Never one to pace itself with the rest of the state, the unincorporated community earned the nickname, “North Carolina’s Forgotten Child,” over the years.
The commencement of ferry operations in 1962 helped address whatever image problem Knotts Island had, though it’s hard to understand how a place with endless marshland and roadsides blanketed with Queen Anne’s lace could suffer from such a malady in the first place.
Pockets of the Outer Banks are still very much untamed, Knotts Island even more so.
Several lavish hunting clubs popped up here in the 1920s. New York philanthropist Joseph P. Knapp owned one of the largest clubs in Currituck County, located on the western side of Knotts Island. When he died, the land changed hands several times before being converted into the Mackay Island National Wildlife Refuge, which accounts for about three quarters of the land on Knotts Island.

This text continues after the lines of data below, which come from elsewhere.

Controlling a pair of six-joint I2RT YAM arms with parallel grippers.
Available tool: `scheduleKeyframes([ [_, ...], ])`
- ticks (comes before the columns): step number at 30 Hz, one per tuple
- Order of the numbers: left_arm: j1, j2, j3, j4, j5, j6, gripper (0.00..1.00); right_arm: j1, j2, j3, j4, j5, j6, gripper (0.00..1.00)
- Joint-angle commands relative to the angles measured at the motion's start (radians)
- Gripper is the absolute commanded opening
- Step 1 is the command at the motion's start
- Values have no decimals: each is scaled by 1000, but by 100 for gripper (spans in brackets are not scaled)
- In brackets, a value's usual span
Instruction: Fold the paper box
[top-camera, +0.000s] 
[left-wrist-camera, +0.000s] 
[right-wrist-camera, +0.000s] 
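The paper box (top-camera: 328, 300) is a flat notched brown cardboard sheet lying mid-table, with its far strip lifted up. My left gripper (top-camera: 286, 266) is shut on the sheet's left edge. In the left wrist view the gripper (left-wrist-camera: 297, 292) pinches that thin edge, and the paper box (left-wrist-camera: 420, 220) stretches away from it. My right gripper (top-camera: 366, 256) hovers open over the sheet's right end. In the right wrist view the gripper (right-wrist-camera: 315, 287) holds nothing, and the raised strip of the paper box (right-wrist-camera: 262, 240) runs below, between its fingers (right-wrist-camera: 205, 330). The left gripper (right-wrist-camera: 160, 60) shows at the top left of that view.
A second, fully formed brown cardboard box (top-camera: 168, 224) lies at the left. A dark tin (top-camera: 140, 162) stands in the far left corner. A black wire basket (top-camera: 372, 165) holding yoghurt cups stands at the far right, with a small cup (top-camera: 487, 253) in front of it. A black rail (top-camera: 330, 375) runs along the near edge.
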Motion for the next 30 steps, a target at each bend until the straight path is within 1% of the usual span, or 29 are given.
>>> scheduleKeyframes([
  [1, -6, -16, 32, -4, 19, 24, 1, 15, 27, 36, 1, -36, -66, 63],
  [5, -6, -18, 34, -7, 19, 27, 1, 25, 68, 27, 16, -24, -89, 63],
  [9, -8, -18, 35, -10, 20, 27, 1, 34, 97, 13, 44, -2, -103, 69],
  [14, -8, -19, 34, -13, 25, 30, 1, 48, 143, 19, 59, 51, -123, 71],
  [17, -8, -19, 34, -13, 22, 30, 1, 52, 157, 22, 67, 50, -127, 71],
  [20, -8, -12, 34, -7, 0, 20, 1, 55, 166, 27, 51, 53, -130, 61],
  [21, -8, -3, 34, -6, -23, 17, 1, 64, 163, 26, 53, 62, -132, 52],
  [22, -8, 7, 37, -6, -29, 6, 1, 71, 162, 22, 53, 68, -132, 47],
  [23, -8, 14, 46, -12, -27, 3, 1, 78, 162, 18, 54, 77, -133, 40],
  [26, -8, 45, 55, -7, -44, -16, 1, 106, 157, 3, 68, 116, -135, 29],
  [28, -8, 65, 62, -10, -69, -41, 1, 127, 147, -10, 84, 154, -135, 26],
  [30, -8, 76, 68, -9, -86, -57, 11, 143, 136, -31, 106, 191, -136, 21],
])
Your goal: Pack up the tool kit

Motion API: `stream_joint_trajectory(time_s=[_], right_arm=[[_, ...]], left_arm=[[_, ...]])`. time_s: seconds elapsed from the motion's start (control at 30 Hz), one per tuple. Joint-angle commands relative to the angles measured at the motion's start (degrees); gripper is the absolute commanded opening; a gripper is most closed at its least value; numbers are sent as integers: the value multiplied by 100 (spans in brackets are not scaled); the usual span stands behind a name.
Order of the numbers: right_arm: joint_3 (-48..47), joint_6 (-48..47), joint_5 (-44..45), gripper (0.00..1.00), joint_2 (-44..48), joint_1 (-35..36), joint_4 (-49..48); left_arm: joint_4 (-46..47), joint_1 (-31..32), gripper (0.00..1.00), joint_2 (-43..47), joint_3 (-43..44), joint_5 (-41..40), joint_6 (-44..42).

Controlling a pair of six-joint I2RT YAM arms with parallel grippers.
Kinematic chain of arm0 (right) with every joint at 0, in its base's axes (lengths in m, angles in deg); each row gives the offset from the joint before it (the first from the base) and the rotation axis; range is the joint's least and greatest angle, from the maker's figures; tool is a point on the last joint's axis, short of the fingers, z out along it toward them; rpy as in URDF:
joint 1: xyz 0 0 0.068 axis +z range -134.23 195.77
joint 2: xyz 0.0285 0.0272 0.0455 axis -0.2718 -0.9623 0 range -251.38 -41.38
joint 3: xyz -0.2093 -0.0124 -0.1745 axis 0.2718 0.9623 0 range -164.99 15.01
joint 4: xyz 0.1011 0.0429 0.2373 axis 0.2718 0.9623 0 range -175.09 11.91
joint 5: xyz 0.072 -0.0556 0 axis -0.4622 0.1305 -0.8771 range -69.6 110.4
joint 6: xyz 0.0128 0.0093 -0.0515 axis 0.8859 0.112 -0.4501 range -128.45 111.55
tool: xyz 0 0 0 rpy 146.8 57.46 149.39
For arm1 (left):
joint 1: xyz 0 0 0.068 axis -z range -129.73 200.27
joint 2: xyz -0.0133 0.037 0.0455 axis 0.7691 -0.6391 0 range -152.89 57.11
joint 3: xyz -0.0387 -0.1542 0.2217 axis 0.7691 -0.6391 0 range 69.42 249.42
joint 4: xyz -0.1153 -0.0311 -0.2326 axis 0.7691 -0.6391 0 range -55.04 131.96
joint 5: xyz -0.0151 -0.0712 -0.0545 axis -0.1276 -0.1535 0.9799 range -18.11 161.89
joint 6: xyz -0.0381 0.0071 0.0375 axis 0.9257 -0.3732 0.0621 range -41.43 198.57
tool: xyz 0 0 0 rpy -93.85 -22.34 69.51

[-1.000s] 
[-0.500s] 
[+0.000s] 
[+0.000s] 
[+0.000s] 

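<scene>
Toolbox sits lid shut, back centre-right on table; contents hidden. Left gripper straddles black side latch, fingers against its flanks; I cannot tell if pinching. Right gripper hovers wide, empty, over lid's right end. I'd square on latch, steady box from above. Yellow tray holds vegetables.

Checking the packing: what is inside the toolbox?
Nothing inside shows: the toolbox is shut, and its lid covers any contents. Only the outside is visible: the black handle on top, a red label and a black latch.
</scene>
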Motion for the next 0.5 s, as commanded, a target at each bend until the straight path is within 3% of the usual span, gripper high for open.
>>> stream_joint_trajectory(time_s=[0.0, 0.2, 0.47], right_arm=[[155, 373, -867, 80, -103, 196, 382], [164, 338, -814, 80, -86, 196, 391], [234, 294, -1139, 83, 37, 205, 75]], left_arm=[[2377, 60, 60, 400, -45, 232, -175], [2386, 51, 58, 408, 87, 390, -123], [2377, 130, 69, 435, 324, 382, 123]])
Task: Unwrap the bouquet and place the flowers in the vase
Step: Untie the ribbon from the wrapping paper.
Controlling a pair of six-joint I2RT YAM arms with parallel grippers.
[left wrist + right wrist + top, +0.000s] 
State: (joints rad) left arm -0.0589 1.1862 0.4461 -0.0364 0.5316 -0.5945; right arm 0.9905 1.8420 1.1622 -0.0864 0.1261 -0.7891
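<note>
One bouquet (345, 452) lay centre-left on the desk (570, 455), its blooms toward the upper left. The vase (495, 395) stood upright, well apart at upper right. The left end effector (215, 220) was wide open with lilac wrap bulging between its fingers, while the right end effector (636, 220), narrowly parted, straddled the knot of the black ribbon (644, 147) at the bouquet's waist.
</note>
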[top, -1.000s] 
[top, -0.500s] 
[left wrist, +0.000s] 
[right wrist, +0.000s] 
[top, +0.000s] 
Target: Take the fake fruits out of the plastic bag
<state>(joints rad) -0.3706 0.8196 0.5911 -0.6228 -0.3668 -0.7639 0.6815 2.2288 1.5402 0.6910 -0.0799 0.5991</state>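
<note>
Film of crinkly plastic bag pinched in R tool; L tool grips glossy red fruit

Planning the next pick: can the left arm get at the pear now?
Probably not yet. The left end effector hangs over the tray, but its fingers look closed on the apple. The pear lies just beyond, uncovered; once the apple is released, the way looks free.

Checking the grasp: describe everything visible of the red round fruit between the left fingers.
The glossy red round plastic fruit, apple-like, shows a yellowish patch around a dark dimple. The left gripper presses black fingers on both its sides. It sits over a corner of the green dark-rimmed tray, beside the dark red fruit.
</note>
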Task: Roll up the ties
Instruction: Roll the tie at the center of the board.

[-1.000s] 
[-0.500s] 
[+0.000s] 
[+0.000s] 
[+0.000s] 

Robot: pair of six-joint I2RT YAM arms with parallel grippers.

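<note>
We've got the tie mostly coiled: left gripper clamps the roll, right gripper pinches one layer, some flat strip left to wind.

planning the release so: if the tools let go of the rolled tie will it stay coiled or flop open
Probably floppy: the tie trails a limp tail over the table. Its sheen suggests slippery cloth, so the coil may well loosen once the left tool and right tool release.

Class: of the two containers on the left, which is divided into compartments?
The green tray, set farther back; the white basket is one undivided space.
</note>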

Amid the wilderness, there are a few things you wouldn’t expect to find on this sparsely populated peninsula. A Zen garden that hosts regular yoga classes. A winery, Martin’s Vineyards — not to be confused with Martha’s Vineyard, warns Wikipedia — that doubles as a you-pick apple and peach orchard.
Even though it is not quite as disconnected as the days when its residents had to pay extra to make a long-distance phone call to the county seat, Knotts Island endures as a frontier of unspoiled fancy. Just hop aboard the ferry, opt to stay on the deck, and let the breeze envelop you. Before you know it, you’re here.